Table of Contents

outdated
Proof
Use Case 1
The Complexity
The Result
Use Case 2
The Complexity of Cross-Border Pricing
Two Years
Who This Helps

The Company: A global luxury fashion marketplace operating globally, working with 150 in-scope partner seller sites who list products on the platform — and also sell those same products on their own websites.

The commercial team faced a problem they couldn't quantify. Products were missing from their marketplace — items sellers had on their own sites but hadn't listed on the platform. Every missing item was missing GMV.

But no one could tell sellers which products were missing. Or how many. Or for which brands and categories. Account managers walked into negotiations with hunches instead of numbers. Sellers had no reason to change anything.

300,000 Pages. 10% Complete. 90% Outdated.

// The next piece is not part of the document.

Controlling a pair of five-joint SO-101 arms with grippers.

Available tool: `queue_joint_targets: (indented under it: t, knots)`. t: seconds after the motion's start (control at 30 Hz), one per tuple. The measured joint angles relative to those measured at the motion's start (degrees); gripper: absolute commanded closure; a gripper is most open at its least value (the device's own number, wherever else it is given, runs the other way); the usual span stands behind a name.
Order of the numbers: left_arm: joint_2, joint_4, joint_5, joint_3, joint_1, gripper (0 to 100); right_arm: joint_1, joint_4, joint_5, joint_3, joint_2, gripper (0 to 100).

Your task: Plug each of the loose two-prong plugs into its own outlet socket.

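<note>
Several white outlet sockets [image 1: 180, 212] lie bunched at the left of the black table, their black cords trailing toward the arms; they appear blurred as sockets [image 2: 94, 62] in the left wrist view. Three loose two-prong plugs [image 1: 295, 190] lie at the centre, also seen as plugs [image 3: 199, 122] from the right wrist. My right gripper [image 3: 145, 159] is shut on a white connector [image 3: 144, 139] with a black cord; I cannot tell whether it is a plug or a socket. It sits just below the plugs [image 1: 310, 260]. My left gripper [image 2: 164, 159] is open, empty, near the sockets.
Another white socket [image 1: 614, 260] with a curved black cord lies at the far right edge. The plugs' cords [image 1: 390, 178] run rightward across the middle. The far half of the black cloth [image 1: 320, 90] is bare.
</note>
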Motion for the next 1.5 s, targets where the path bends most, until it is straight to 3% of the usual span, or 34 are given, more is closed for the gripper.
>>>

Before working with us, account sales teams collected assortment data manually. At this scale — 150 sellers, hundreds of brands, multiple categories — that's roughly 300,000 pages to check every week. Coverage reached about 10%.

Over 120 hours per week of senior commercial time across 20 account managers — not spent on strategy, but on data collection that still couldn't be trusted. The data that did exist was 3-4 weeks old by the time it reached decision-makers. In luxury fashion, where inventory turns weekly, that meant negotiating with information from two seasons ago.

48-Site Proof in ~48 Hours

For the proof of concept, we scraped 48 of their 3P seller sites. Within 48 hours, structured data showed product counts by brand, by category, by seller. Accuracy was 98% in that proof scope.

The commercial leadership team could immediately see where gaps existed — and more importantly, could show sellers the exact same data.

Use Case 1: Assortment Intelligence (Weekly)

Every week, structured data arrives across all 150 in-scope seller sites:

Field	Example
Store	Partner Boutique (UK)
Country	United Kingdom
Category	Men
Subcategory	Clothing
Brand	Gucci
Total Products	66
Out of Stock	0

These fields make assortment planning actionable. Account managers walk into negotiations knowing precisely what to ask for.

The Complexity Behind Weekly Delivery

Luxury e-commerce sites are notoriously difficult to scrape. Here's what weekly delivery actually requires:

Anti-bot protection Many luxury retailer sites actively resist automated collection — CAPTCHA, rate limiting, behavioral analysis. We use multiple approaches to maintain scheduled delivery reliability across all in-scope sites.

Site navigation Every site structures their catalog differently — infinite scroll, pagination, "load more" buttons, nested categories. Complete product discovery requires handling all of these patterns.

Constant changes Dozens of those 150 sites require maintenance in any given week due to HTML or URL changes. Detection and fixes happen before scheduled delivery.

Cross-region normalization Some seller sites are in Italian, French, or Spanish. Naming and mapping normalization ensures results are comparable across regions.

The Result: "You Have 29 Gucci. Average is 258."

That's the kind of conversation account teams can now have.

Before, negotiations were vague: "We think you're missing some products." Now they're specific: "For Gucci menswear, you have 29 products listed. The average across our sellers is 258. Here's the gap by category."

Assortment completion went from 50% to 90-98%. Sellers started adding products they hadn't realized were missing — or had kept exclusive to their own sites.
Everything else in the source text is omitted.